Pacaso Swap is a fully self-serve digital network. Pacaso publishes seven dedicated pages covering the program — its own /swap landing page, /faq/swap, /swap-collections, /swap-connections, /owner-swap-resources, and more — and the mechanics are sophisticated. Owners can request a direct 1:1 stay-for-stay swap with any other Pacaso owner, OR they can use Pacaso's AI-generated Swap Credits, which let you offer your home for an asymmetric stay (for example: trade 14 nights at your Lake Tahoe property in summer for 7 nights at a Mexico City home in March). There's a $300k share-value threshold for Swap eligibility, anonymous matching, a 5-day response window, and confirmed swaps are non-cancellable. The whole program runs inside the Pacaso owner app.

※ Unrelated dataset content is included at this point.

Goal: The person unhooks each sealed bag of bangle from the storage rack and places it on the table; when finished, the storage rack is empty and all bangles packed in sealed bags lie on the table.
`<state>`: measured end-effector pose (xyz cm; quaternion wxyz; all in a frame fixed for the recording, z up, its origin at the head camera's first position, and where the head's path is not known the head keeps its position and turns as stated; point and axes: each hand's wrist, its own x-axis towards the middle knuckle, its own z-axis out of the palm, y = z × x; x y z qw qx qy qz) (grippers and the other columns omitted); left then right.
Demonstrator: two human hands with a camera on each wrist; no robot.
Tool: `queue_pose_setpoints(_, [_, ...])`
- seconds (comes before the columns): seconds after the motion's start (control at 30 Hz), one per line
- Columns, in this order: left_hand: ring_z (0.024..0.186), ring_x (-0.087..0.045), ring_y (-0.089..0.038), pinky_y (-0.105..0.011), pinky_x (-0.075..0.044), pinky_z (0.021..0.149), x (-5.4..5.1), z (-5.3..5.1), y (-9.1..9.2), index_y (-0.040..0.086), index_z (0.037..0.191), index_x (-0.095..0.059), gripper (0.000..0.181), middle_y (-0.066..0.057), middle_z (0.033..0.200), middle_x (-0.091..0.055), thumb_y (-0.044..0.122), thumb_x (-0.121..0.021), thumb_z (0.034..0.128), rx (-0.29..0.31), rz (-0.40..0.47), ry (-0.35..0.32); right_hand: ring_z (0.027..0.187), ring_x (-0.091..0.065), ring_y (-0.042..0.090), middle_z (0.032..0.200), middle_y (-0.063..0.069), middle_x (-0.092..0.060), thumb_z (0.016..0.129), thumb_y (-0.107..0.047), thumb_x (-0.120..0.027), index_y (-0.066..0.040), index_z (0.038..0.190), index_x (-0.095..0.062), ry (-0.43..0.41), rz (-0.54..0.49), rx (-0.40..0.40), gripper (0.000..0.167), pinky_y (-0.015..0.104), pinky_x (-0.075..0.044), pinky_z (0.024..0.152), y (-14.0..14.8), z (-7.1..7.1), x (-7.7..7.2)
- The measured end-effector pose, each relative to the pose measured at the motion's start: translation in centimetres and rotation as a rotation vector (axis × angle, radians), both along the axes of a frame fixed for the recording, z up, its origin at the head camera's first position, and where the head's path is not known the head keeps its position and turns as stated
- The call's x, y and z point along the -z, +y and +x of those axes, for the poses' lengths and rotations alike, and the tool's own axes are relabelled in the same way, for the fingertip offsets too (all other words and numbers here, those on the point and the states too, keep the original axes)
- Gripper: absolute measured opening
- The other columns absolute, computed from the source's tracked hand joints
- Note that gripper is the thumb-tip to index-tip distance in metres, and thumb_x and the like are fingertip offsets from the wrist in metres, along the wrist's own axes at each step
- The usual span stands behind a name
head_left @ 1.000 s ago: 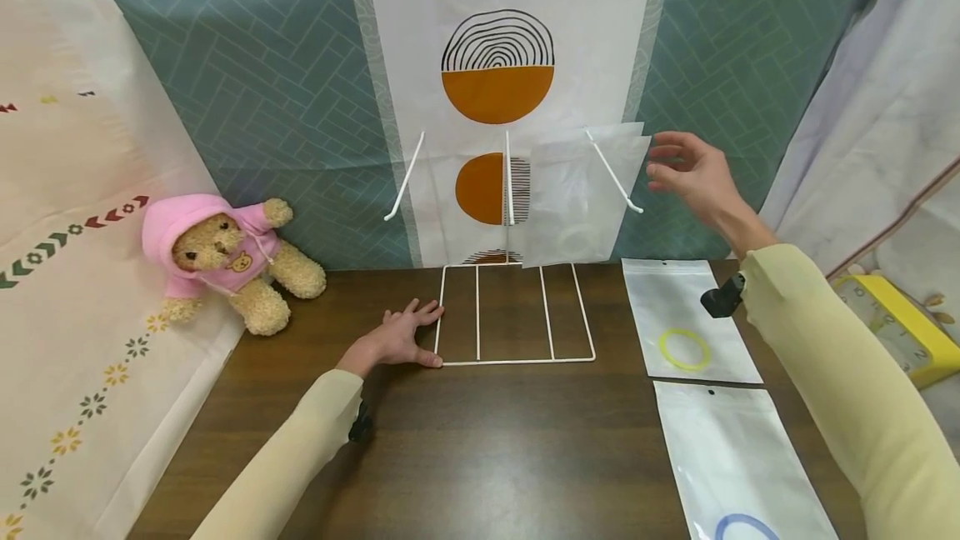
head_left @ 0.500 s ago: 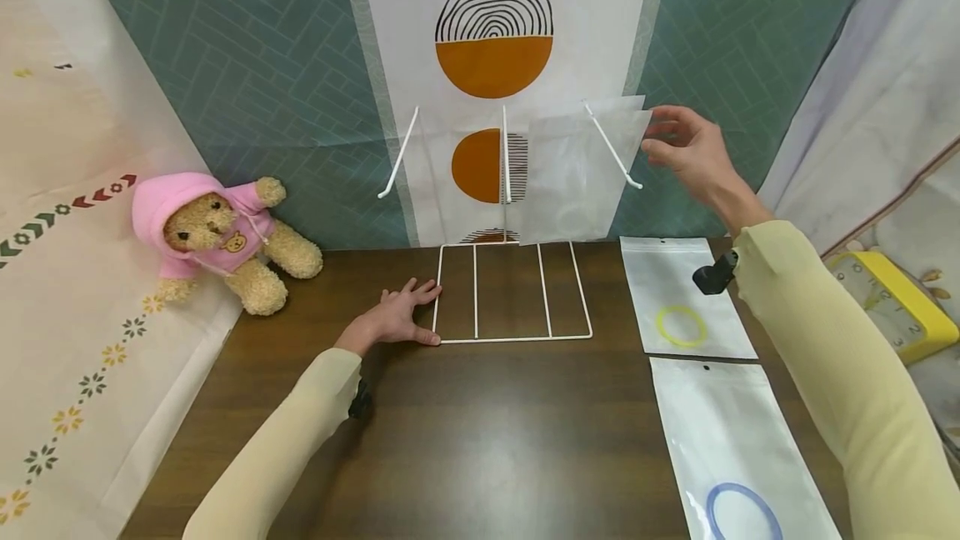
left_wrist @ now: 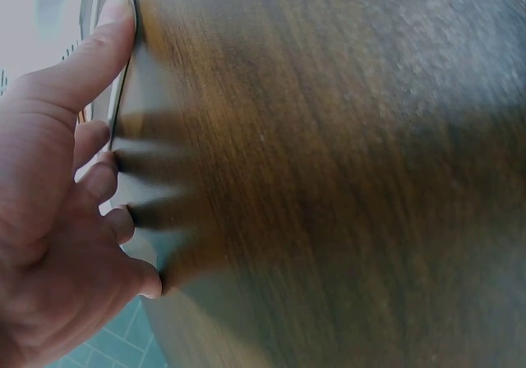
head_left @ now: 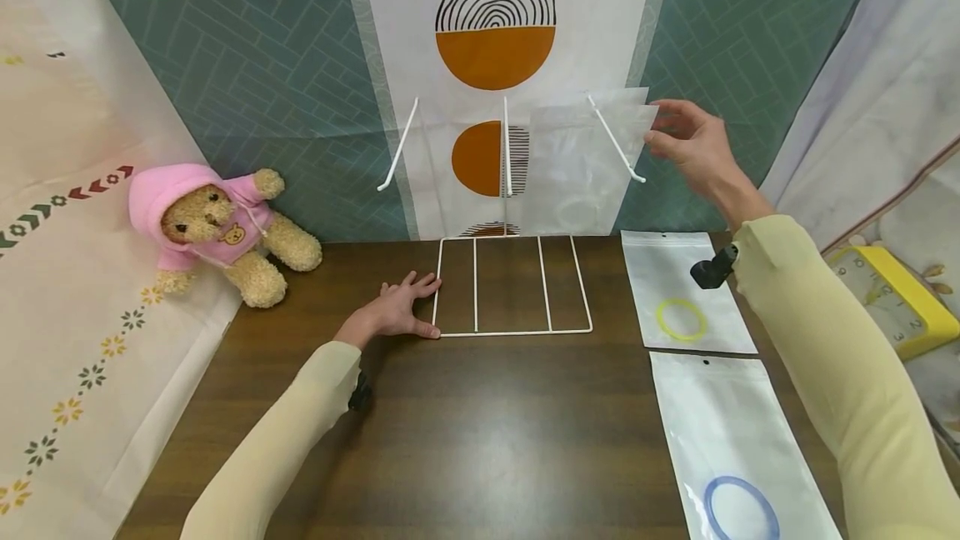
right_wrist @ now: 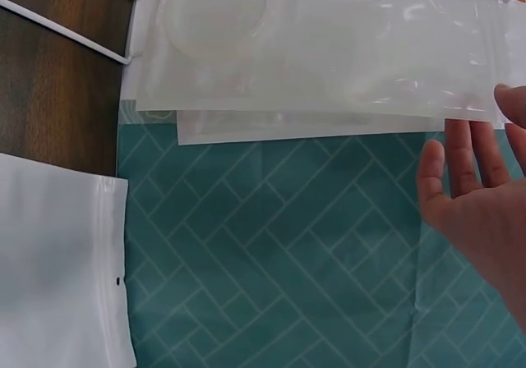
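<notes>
At far left on the dark wooden tabletop [head_left: 465, 432], a teddy bear [head_left: 217, 232] in a pink hoodie leans against white cloth. Next, the left hand [head_left: 393, 308] spreads, gripping nothing, touching the base of a white wire rack [head_left: 517, 332]; only the left wrist view shows its thumb up close along the bar. On the rack's right prong hang translucent bags [head_left: 581, 157]; a pale ring [right_wrist: 209, 54] in the front one, faint from the head, is clear from the right wrist. That view also shows the right hand's [head_left: 693, 148] fingers reaching behind the front bag, thumb before it; whether they pinch cannot be told. Further right, two white pouches [head_left: 712, 415] lie flat, bearing yellow and blue rings, with a yellow clock [head_left: 892, 298] beyond.
</notes>
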<state>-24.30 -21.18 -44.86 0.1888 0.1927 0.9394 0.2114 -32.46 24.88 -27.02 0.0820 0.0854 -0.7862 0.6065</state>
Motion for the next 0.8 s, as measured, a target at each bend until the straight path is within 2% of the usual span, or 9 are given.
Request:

In February 2026, Pacaso launched Pacaso Infinity, which extends the Swap network to vetted private whole-home owners — homes that aren't fractionally owned, but whose owners participate in the Pacaso swap network. The initial Infinity inventory includes properties in Mexico City, St. Barts, NYC, and Tuscany, with more added regularly. For a Pacaso owner, this materially expands the destinations accessible via swap beyond Pacaso's own fractional inventory. The pricing model for Infinity is governed by the same Swap Credits system that powers the main Pacaso Swap network.

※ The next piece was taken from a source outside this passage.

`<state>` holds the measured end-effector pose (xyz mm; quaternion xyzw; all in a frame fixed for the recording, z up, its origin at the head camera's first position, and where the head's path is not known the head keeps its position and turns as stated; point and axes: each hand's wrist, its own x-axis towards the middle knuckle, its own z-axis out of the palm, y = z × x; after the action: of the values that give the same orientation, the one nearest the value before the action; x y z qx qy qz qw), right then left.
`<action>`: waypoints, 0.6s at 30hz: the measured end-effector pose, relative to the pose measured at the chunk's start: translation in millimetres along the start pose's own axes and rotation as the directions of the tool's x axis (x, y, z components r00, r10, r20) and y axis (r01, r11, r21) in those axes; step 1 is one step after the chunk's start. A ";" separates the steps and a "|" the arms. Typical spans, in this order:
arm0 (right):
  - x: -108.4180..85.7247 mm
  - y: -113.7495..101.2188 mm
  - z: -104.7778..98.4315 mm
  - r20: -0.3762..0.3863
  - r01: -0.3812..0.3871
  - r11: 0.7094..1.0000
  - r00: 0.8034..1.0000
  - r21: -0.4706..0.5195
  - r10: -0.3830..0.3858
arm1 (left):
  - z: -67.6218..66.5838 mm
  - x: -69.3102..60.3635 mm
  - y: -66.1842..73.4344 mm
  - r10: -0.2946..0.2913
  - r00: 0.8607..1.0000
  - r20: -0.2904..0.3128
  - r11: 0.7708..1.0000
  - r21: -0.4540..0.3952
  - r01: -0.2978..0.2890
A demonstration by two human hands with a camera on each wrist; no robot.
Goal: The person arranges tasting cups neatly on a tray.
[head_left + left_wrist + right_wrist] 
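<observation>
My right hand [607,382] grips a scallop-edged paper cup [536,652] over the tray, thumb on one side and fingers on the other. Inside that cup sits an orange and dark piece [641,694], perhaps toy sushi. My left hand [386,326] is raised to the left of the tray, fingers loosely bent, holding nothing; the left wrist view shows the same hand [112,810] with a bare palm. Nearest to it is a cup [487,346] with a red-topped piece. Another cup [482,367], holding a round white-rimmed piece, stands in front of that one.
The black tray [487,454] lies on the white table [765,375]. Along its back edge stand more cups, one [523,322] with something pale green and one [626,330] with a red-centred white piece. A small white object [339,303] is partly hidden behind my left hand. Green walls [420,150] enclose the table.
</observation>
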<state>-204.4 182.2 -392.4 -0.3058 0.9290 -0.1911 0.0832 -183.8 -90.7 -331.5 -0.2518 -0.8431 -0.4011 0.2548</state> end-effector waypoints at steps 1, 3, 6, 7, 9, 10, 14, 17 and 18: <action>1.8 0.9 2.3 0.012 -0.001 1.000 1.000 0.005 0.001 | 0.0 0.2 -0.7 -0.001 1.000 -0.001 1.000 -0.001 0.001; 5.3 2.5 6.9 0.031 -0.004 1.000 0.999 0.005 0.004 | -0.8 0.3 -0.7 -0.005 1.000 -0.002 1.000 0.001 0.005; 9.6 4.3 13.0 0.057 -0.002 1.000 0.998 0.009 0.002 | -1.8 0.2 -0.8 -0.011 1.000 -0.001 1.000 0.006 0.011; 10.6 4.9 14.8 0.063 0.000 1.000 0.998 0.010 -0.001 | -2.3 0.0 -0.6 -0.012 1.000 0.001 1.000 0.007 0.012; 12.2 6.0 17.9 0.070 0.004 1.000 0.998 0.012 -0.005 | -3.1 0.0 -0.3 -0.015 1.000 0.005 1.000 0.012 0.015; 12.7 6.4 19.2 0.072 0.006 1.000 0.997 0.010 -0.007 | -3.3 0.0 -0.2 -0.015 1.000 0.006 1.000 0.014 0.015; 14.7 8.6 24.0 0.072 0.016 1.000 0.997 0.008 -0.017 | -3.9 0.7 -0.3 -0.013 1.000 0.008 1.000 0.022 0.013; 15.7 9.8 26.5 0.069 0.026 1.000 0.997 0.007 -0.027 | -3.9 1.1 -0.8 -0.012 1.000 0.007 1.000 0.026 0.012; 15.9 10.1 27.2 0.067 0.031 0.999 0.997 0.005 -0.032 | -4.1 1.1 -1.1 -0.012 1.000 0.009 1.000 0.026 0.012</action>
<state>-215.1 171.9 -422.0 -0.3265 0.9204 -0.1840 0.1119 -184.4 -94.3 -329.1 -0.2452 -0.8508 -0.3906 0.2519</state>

MYNE exchange takes a different approach — concierge-mediated rather than algorithmic. Owners contact MYNE Owner Service to request a stay at another MYNE property in Europe, and the concierge coordinates the match. The MYNE site describes this as a "gateway to a world of dream holiday homes" across the European network. It's less self-serve than Pacaso's program but the human-mediated approach can be useful for complex requests, particularly when the buyer's existing relationship with MYNE Owner Service is already strong.

Practically: if you value algorithmic self-service and frequent low-friction swaps, Pacaso's program is more developed. If you value a concierge relationship and tend to plan stays via direct conversation, MYNE's approach fits the same use case differently. Both produce the same buyer outcome — access to multiple destinations beyond your own property — through different operational paths.

Rental policy — the binary difference

This is the cleanest functional difference between Pacaso and MYNE.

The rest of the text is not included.